Exercise instructions: Write out every line from the listing below where the string "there" is found.

Dataset excerpts:
^^^^^^^^^^^^^^^^

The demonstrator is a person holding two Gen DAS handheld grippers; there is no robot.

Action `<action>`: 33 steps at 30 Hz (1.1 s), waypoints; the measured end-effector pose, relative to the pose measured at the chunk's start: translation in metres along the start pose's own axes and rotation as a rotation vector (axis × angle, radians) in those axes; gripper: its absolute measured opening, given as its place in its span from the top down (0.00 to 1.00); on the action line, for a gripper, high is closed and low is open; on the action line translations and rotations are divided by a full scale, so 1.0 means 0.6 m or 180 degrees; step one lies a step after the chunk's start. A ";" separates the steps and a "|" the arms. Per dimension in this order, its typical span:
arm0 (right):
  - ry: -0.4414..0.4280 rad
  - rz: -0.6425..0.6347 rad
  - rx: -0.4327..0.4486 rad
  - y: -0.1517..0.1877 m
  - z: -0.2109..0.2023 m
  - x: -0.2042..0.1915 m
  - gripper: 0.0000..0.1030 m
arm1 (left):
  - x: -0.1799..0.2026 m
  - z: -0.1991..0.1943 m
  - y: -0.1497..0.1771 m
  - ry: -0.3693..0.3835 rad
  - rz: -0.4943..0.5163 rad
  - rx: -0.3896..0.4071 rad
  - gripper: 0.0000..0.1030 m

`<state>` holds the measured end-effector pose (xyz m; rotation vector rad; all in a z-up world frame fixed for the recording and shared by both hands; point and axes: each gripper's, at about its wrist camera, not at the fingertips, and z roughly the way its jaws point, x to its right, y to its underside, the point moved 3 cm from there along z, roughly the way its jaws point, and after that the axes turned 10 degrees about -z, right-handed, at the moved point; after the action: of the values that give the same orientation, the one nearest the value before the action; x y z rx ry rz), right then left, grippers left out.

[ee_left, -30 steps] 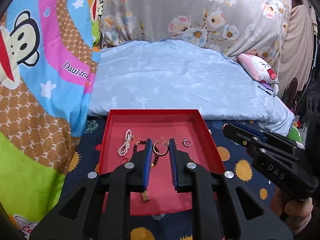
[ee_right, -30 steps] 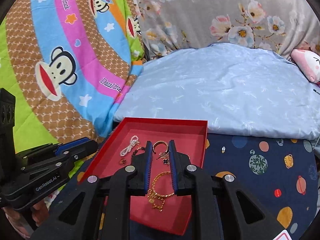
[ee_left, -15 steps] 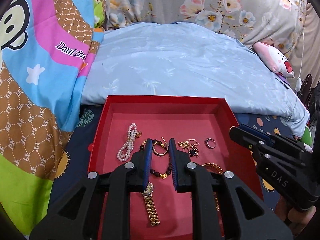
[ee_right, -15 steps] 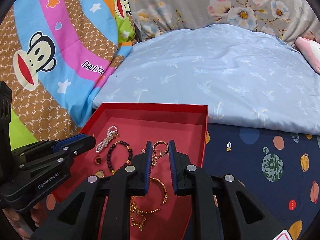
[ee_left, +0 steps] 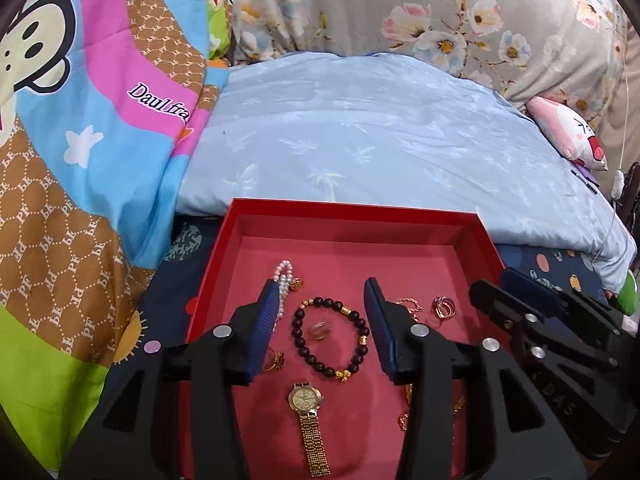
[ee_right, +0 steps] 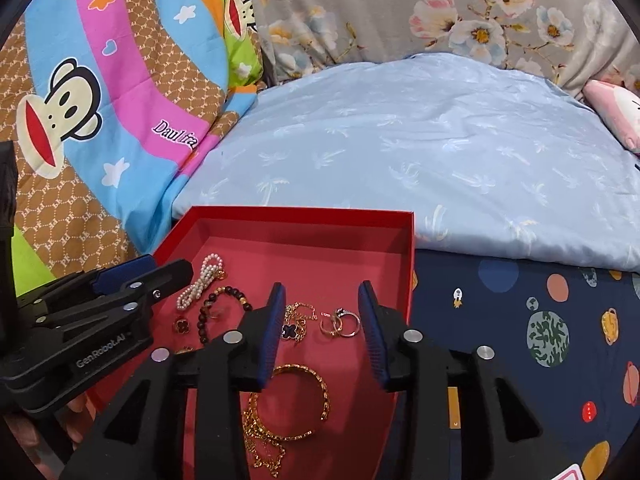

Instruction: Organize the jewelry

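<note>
A red tray (ee_left: pixel 352 210) (ee_right: pixel 304 213) on the bed holds loose jewelry. My left gripper (ee_left: pixel 322 286) hovers over a dark bead bracelet (ee_left: pixel 298 336), its jaws opening with nothing between the pads. A gold watch (ee_left: pixel 306 400) lies nearer me, a pearl strand (ee_left: pixel 285 276) beside the left finger. My right gripper (ee_right: pixel 320 290) hangs above some rings (ee_right: pixel 340 322) and a clover chain (ee_right: pixel 290 330), jaws opening and empty. A gold bangle (ee_right: pixel 296 400) and chain lie below it. Each gripper shows at the other view's edge.
The tray sits on a dark space-print sheet (ee_right: pixel 540 320). A pale blue quilt (ee_left: pixel 380 132) rises behind it, a monkey-print blanket (ee_left: pixel 80 120) to the left, a floral pillow (ee_left: pixel 440 12) at the back, a pink plush toy (ee_left: pixel 572 136) at the right.
Both grippers came down closer over the tray, and their jaws went from nearly shut to spread apart. The jewelry lies as it did.
</note>
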<state>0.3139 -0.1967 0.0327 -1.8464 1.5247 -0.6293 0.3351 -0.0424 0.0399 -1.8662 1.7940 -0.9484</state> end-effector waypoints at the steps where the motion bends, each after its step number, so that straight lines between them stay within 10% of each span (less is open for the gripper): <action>1: -0.0018 0.0001 -0.0004 0.000 -0.001 -0.001 0.63 | -0.001 0.000 0.000 0.0001 0.0002 -0.0003 0.59; 21: -0.0031 0.0012 -0.0034 0.034 -0.059 -0.029 0.63 | 0.012 -0.062 0.036 -0.0005 0.0101 0.0046 0.59; 33: 0.0094 0.0104 0.0009 0.086 -0.147 -0.054 0.47 | 0.014 -0.138 0.096 -0.0036 0.0141 0.0091 0.59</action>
<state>0.2096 -0.1869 0.0546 -1.8138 1.5692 -0.6456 0.2357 -0.0425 0.0601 -1.8035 1.7984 -0.9406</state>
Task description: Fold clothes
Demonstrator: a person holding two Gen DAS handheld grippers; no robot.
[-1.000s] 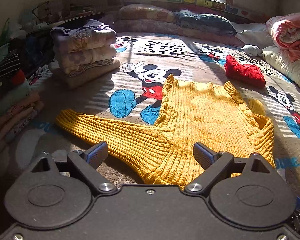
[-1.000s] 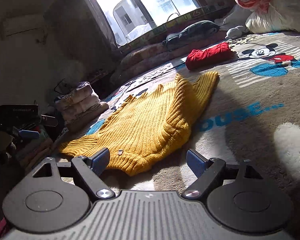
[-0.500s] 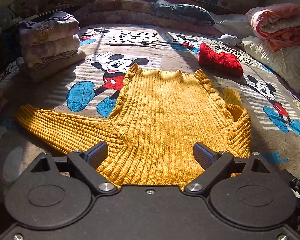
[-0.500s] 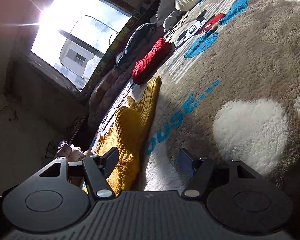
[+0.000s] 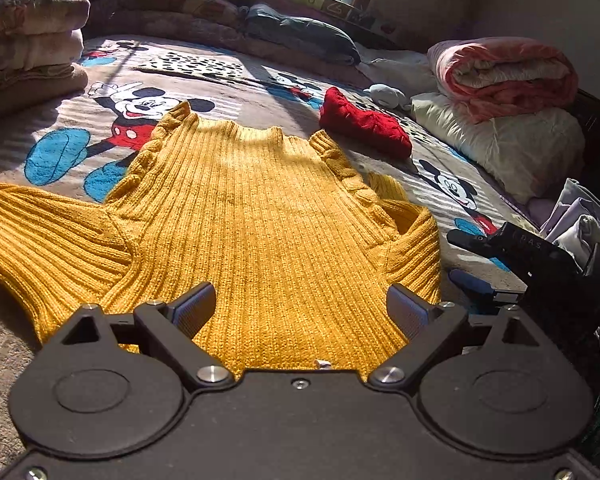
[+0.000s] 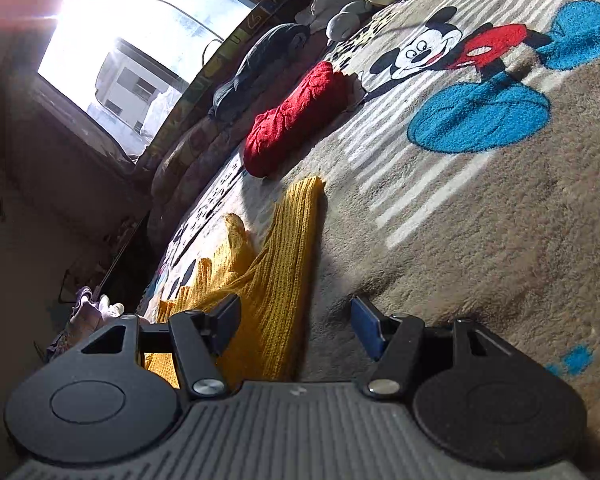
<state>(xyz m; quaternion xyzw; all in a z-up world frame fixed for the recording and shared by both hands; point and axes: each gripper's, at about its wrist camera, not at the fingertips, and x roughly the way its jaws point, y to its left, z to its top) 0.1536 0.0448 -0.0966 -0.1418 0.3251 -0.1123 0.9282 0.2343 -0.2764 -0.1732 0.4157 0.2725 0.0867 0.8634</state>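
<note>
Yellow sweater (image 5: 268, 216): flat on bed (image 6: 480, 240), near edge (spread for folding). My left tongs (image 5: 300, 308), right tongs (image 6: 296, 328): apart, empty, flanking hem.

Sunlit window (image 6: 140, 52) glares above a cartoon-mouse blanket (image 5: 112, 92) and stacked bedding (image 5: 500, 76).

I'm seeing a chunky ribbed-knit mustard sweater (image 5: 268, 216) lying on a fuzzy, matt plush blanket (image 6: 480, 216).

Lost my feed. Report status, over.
Left gripper open over yellow sweater hem. Right gripper open at its side edge. Sweater flat, unfolded. Red knit clear beyond.
</note>
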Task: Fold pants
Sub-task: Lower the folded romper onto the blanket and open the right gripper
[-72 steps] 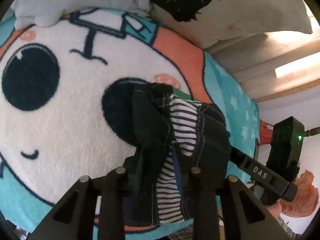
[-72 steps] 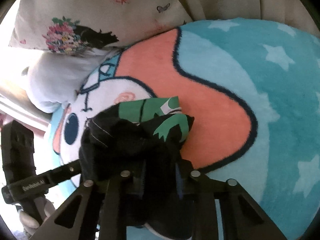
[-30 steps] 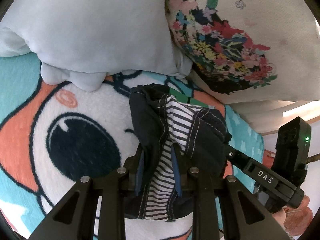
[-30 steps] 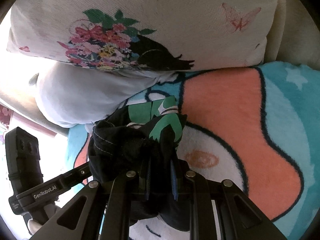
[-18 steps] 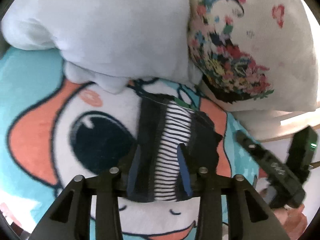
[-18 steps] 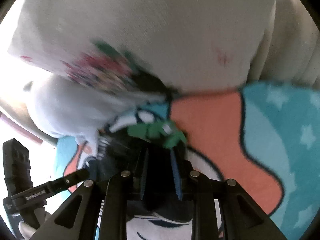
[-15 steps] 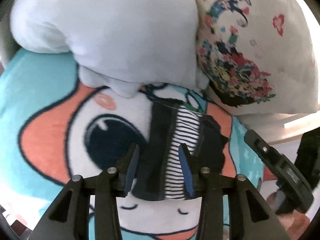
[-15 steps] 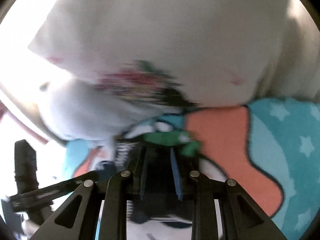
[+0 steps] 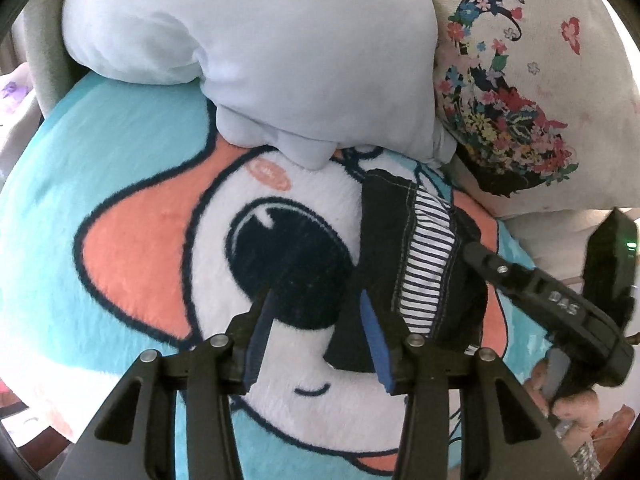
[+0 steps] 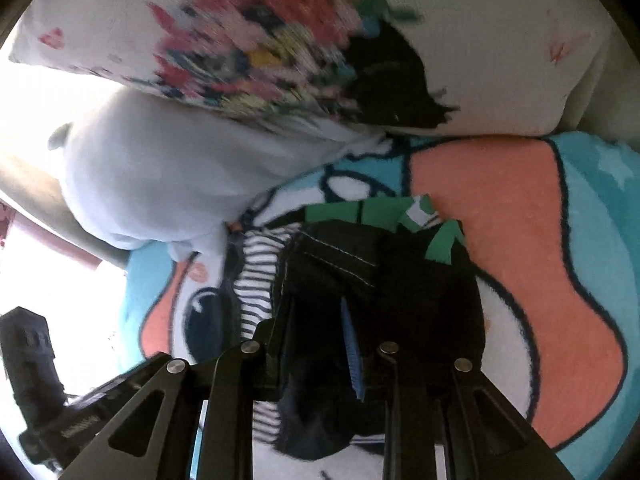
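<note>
Lying as a compact folded bundle, pants (image 9: 416, 256) on the cartoon blanket (image 9: 120, 200), far end just short of the pale pillow (image 9: 260, 40) and near the floral pillow (image 9: 520, 60). Long axis from the near side up toward the pillows, leaning a little left at the top in the left view; stitched dark edge pointing at the pillows, striped lining showing down the middle, a green patch (image 10: 372, 210) peeking out at the far end in the right view. Likely light, soft and floppy, with no stiffness of its own: apt to sag, unroll or slide on the plush pile if lifted by one layer. Best taken at the thick stacked edges, pinching through all layers at once, one grip at each side of the near end, not at the loose lining. Left gripper (image 9: 316, 298) spread wide and empty, hovering over the blanket just left of the bundle, right pad close by the dark cloth. Right gripper (image 10: 316, 308) clamped on the near part of the pants, dark fabric bunched between the pads.
</note>
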`<state>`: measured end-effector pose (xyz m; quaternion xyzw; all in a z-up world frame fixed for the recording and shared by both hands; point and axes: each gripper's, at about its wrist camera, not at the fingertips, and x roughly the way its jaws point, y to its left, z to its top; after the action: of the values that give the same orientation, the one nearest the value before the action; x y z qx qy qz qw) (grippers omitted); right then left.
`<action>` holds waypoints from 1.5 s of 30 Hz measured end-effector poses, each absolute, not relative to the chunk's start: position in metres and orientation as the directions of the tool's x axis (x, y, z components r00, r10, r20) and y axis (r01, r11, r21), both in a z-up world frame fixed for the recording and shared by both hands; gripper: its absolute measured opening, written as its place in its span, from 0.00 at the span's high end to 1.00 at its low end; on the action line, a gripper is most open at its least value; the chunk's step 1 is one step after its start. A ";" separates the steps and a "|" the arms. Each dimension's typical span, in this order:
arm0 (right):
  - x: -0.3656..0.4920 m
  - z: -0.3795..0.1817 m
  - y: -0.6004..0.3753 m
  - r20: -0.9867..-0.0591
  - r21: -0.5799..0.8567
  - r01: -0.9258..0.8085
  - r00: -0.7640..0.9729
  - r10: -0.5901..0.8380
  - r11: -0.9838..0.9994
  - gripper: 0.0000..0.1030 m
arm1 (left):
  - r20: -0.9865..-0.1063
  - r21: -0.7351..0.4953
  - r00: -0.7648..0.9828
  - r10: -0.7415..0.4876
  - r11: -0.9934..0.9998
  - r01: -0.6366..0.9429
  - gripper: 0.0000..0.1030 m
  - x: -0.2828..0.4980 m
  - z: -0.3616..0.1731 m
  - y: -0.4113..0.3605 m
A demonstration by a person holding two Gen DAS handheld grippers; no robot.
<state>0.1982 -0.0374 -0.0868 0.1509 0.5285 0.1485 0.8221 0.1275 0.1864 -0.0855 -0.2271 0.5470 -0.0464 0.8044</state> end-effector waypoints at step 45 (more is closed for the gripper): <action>0.014 -0.045 -0.159 -0.783 0.153 -0.084 0.598 0.173 0.985 0.38 | -0.803 -0.010 0.595 -0.034 0.999 0.044 0.44 -0.009 -0.004 -0.009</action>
<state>0.0137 -0.1590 -0.0449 0.0500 0.4427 0.0719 0.8924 -0.0087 -0.0088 -0.0040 0.0056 0.4497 -0.0221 0.8929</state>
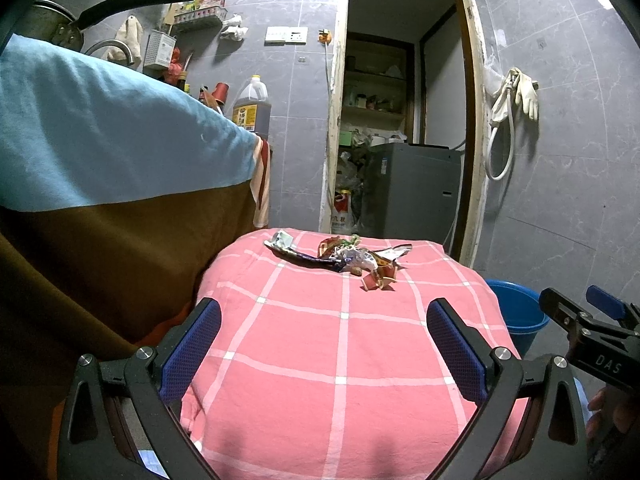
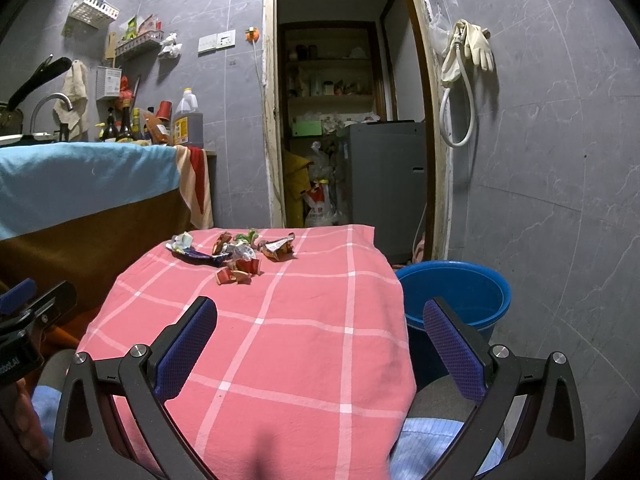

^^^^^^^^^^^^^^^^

Output:
The demonstrator is a person holding two Gen DAS handheld grippers; there is no robot.
`<state>` holds the measured end-effector pose (xyz m; rotation vector rad; all in a z-up world frame fixed for the recording and shared by both hands; point and axes: each gripper's, at about its wrist camera, not at the fingertips, and z roughly the way its jaws point, x to its right, y to its underside, the point moved 3 cm from there along z, roughly the way its jaws point, and after that the axes turned 10 degrees about -z, right-handed, at the moved point; after the action: of the values that give the same orientation, the one nearest the value before the action; x y z rx ry rz), right then left, grippers left out.

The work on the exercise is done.